Nicht nur bei den traditionellen politischen Freunden der »Oppositionsführerin« im Westen lösten
Anklage und Prozessverlauf Unverständnis und Proteste aus. Auch Russland sah sich zu harschen
diplomatischen Reaktionen veranlasst. Die Anklage enthält schließlich indirekt den Vorwurf an
Ministerpräsident Wladimir Putin, seine damalige Amtskollegin übervorteilt zu haben. Das Moskauer
Außenministerium betonte daher, dass alle Gasabkommen von 2009 »strikt nach den nationalen
Gesetzgebungen beider Staaten und nach internationalem Recht abgeschlossen wurden«.
Gleichzeitig wurde die Erwartung ausgesprochen, dass das Verfahren gegen Timoschenko »gerecht
und unvoreingenommen … und unter Beachtung der elementaren humanitären Normen und
Regeln« geführt werde.
Unabhängig vom weiteren Verlauf und vom Ausgang des Prozesses ist der innen- und
außenpolitische Schaden für die Ukraine und insbesondere für das Regierungslager um Präsident
Viktor Janukowitsch bereits jetzt groß. Mit Mühe war es Janukowitsch in den vergangenen zwei
Jahren gelungen, sich im Ausland als Garant für Berechenbarkeit und Stabilität der ukrainischen
Politik zu präsentieren. Sofern er bisher Vertrauen gewann, hat dies erneut gelitten.
Im allgemeinen Medienbild erscheinen 20 Jahre ukrainischer Unabhängigkeit daher als eine Zeit
andauernder erbitterter Kämpfe zwischen Regierung und Opposition, allgegenwärtiger Korruption in
Politik und Wirtschaft, mangelhaft durchgesetzter Rechtsstaatlichkeit und großer Defizite bei der
Bildung einer Zivilgesellschaft dar.
Dabei drängen bei unvoreingenommener Betrachtung durchaus auch Lichtstrahlen in dieses düstere
Bild. Ein wichtiges – vielleicht das wichtigste – Ergebnis zwanzigjähriger Geschichte ist, dass die
Selbstzweifel an der Existenzfähigkeit eines unabhängigen ukrainischen Staates, die in den
Anfangsjahren stark ausgeprägt waren, zwar nicht vollständig überwunden, aber doch
zurückgedrängt sind. In ihrem 20. Jahr hat die Ukraine ihren Platz im europäischen Staatengefüge
noch nicht endgültig gefunden, aber sie wird in wachsendem Maße als wichtiger, potenzenreicher
Faktor in der europäischen Entwicklung wahrgenommen.

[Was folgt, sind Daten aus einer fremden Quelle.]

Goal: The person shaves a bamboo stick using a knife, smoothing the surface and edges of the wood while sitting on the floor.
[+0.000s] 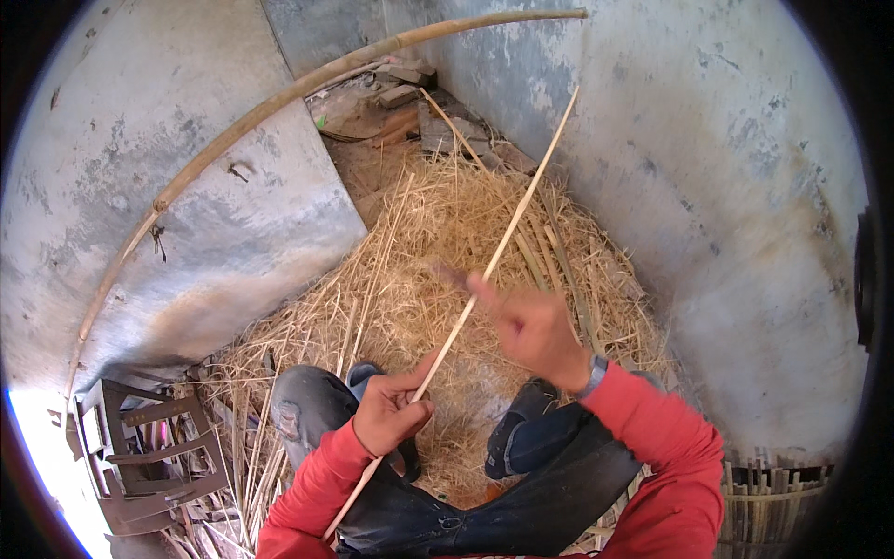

Unbestreitbar ist es beim Übergang vom Staatssozialismus sowjetischen Modells zur
»pluralistischen« Gesellschaft zu erheblichen sozialökonomischen Verwerfungen gekommen. Einige
wenige haben sich in den Jahren der »Transformation« das frühere Staatseigentum angeeignet und
sind zu unermesslichem Reichtum gelangt. Sie bestimmen heute im Wesentlichen die politische und
wirtschaftliche Entwicklung des Landes und führen einen rücksichtslosen Kampf um Macht und
Einfluss. Die Masse der Bevölkerung, vor allem die ältere Generation, muss die sozialen Folgen
dieses kapitalistischen Raubzuges tragen und fühlt sich unter den neuen Verhältnissen machtlos an
den Rand gedrängt.
Nur wenn es gelingt, die sozialökonomischen Benachteiligungen zu überwinden und die Teilhabe
der Bevölkerungsmehrheit an der Gesellschaftsentwicklung zu garantieren, wird die ukrainische
Staatlichkeit dauerhaft zu sichern sein. Ein gutnachbarschaftliches und enges wirtschaftliches
Verhältnis zum großen Nachbarn Russland bleibt dafür ebenso essenzielle Voraussetzung wie eine
möglichst weitgehende Annäherung an die Europäische Union.